### Directions for this task
For the data below, please report each line where the word "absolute" is found.

○ ○ ○ ○

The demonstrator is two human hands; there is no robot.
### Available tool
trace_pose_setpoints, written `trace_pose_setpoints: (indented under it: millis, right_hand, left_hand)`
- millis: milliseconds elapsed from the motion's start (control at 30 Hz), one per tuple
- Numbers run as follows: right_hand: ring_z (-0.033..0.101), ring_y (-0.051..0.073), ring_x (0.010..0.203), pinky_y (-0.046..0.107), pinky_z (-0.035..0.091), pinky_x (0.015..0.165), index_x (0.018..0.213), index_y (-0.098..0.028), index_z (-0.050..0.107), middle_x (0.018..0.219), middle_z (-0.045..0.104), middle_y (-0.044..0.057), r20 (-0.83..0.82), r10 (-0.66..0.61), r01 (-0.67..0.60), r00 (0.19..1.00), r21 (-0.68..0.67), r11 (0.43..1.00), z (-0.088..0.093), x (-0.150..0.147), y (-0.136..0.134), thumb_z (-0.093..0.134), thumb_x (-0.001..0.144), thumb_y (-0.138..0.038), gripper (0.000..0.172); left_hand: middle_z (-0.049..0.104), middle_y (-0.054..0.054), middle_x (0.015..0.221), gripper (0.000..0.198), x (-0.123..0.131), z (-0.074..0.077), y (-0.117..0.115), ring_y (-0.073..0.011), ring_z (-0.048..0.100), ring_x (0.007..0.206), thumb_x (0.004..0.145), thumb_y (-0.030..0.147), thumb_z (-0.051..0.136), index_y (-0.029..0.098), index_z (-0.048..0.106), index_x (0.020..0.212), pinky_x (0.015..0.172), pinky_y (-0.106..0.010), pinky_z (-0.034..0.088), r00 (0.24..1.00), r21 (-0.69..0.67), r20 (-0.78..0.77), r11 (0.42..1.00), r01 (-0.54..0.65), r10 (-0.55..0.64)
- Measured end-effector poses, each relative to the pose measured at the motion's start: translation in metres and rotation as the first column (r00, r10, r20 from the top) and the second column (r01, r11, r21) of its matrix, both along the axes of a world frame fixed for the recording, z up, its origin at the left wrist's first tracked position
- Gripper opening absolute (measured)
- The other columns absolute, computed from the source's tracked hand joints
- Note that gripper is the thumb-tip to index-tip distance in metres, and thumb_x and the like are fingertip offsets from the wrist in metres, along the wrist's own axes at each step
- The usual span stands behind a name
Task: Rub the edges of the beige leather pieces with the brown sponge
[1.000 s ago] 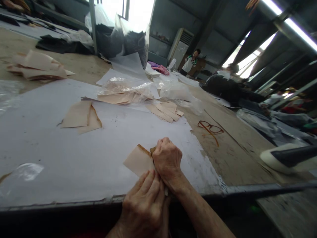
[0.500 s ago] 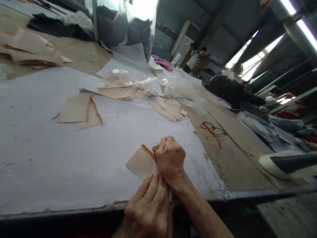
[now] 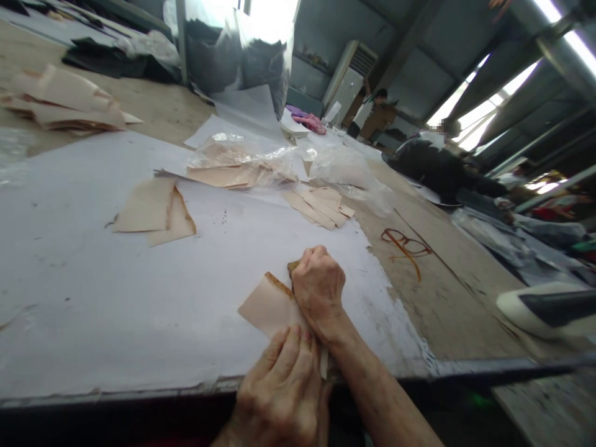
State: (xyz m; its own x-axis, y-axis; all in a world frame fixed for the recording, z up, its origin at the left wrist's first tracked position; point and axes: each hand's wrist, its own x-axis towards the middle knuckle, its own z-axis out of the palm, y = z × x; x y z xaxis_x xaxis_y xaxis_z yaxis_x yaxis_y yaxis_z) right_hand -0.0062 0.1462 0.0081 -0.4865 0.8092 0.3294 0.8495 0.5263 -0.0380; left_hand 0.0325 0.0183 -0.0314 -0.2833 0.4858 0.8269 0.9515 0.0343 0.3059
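A beige sheet piece with a brown-stained upper edge lies on white paper at the near edge of the table. My left hand rests over its lower part, fingers stretched flat and close together, pressing it down. Just to the right, my right hand is closed in a fist. A small yellowish-brown block sticks out from the left side of that fist, beside the sheet's stained corner; the rest of it is hidden by the fingers. A pale narrow strip shows under my right wrist at the table edge.
Two stained beige pieces lie to the left, and a fanned stack of strips farther ahead. Behind them are clear plastic bags. Brown-framed glasses rest on the right. Another beige pile sits far left. People are in the background.
My right fist has shifted slightly away from me, with more of the brown block showing. My left hand stays on the sheet. The whole view has shifted a little.
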Motion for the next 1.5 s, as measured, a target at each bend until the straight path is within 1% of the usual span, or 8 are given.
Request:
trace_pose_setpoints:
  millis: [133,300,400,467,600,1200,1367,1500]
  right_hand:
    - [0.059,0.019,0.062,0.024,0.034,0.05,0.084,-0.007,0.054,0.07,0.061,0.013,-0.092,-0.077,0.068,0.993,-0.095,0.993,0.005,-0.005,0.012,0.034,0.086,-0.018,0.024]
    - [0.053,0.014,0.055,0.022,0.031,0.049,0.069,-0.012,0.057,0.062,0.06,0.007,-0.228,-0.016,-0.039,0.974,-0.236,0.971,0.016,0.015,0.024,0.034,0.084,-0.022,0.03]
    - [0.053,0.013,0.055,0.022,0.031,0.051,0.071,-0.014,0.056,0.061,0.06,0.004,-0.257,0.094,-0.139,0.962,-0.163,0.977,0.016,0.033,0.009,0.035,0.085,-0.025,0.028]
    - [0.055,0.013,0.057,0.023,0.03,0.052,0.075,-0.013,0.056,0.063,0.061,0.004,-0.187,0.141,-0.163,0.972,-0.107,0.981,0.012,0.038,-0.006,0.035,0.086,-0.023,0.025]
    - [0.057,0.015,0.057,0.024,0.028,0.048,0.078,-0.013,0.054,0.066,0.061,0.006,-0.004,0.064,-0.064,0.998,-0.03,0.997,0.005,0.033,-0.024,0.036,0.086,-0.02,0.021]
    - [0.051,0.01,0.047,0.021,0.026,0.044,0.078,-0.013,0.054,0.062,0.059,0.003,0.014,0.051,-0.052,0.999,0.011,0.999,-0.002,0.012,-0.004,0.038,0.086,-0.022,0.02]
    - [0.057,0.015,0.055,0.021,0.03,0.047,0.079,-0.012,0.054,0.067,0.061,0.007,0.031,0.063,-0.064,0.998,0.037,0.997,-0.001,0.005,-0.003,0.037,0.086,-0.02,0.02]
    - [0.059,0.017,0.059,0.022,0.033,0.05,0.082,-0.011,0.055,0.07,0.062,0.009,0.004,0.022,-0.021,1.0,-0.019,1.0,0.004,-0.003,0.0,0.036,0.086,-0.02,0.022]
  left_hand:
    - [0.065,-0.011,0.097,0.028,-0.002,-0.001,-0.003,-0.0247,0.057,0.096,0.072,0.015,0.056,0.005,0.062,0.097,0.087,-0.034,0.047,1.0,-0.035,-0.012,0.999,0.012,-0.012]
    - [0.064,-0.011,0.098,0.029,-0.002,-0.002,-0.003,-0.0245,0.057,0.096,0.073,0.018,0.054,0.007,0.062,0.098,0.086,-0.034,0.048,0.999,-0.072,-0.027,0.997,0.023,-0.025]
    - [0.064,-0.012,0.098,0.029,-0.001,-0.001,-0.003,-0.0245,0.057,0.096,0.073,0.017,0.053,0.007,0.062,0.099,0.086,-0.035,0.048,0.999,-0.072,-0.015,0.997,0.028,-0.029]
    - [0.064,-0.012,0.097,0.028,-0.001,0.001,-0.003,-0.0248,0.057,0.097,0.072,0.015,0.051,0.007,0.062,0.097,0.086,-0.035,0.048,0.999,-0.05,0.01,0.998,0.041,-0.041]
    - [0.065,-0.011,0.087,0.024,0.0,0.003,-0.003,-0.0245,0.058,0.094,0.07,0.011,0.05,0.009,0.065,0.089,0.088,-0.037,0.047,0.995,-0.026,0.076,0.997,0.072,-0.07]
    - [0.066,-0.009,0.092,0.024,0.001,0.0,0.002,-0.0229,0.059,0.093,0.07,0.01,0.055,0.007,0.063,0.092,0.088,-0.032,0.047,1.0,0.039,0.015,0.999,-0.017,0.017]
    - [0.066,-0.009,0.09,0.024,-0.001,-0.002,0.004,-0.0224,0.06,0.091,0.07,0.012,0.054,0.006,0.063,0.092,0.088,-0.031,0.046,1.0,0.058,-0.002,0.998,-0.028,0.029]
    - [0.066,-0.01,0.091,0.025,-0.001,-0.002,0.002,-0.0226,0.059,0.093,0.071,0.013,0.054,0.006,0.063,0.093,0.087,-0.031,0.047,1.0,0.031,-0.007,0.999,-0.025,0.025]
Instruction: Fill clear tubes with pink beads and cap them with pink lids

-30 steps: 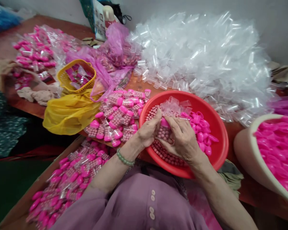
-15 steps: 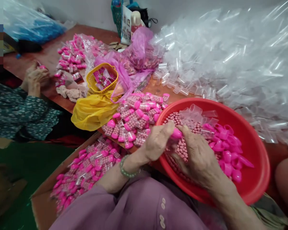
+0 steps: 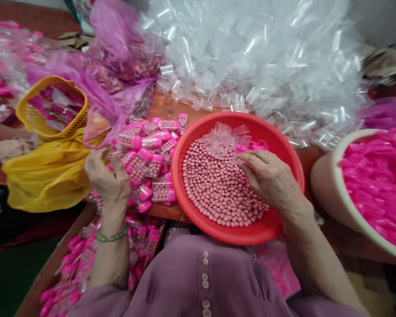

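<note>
My left hand (image 3: 108,175) is raised over the left edge of a pile of small clear bottles (image 3: 148,160) with pink caps and pink beads inside. Its fingers are loosely curled, with the thumb apart and nothing visible in them. Over the red basin (image 3: 292,169), my right hand (image 3: 272,180) pinches a clear plastic tube (image 3: 240,159) at its fingertips, partly hidden. Pink beads (image 3: 218,189) cover much of the basin's floor. Loose clear tubes (image 3: 221,136) lie at the basin's back, beside a few bright pink caps (image 3: 259,145) partly behind my right hand.
A large heap of clear tubes (image 3: 244,57) covers the table behind the basin. On the right stands a cream tub (image 3: 331,176) full of pink caps. A yellow basket (image 3: 46,125) and yellow bag (image 3: 49,176) lie left. Below, a cardboard box (image 3: 49,264) holds more filled bottles.
My view has swung right. My left hand has left the capped bottle and moved left out of the basin, over the pile. My right hand now pinches a tube.
</note>
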A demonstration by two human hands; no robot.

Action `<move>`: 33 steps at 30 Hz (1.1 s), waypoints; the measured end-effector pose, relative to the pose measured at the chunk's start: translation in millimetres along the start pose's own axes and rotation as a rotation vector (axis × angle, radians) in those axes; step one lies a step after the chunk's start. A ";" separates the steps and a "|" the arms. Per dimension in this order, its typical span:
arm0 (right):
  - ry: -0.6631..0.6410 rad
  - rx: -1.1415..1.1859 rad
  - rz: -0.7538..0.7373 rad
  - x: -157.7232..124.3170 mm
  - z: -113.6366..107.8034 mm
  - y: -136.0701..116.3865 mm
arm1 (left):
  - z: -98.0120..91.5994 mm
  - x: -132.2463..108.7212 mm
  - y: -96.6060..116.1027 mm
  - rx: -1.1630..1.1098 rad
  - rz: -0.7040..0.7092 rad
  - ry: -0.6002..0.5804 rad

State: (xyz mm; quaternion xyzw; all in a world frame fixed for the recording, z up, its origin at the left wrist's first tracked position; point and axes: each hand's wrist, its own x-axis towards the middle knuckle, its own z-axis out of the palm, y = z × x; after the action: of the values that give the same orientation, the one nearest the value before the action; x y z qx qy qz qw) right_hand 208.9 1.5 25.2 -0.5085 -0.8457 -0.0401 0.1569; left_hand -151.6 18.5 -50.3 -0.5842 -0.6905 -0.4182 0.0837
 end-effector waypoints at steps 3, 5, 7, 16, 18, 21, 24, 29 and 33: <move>-0.169 0.012 0.052 6.2 -1.4 7.6 | -2.2 5.7 49.7 -0.182 0.150 -0.044; -0.284 0.001 0.051 19.7 2.6 6.8 | 0.4 10.6 88.4 -0.329 0.288 -0.171; -0.355 -0.038 0.045 38.0 9.7 2.8 | 10.2 14.7 121.1 -0.433 0.408 -0.324; -0.506 -0.070 0.018 65.4 39.7 -8.6 | 60.8 11.6 150.8 -0.083 0.479 -0.769; -0.508 -0.058 -0.032 60.8 42.9 -6.9 | 61.5 11.2 150.9 0.019 0.493 -0.837; -0.518 -0.032 -0.091 59.8 47.1 -3.6 | 61.4 12.8 153.2 0.070 0.534 -0.931; -0.577 0.032 -0.118 64.5 46.3 -2.7 | 61.0 15.2 156.0 0.070 0.569 -1.021; -0.666 0.016 -0.076 59.3 32.1 -9.1 | 60.0 18.3 158.0 0.082 0.597 -1.148; -0.649 -0.045 -0.095 41.4 28.4 -13.9 | 59.8 19.6 158.2 0.079 0.682 -1.189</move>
State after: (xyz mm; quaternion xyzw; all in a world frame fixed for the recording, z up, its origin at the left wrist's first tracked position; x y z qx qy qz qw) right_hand 172.4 36.4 12.2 -0.4582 -0.8731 0.0981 -0.1344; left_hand 3.4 68.2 -0.5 -0.8957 -0.4114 0.0485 -0.1614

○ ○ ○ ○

### Task answer
- Gripper opening absolute (measured)
- The other columns absolute, computed from the source's tracked hand joints

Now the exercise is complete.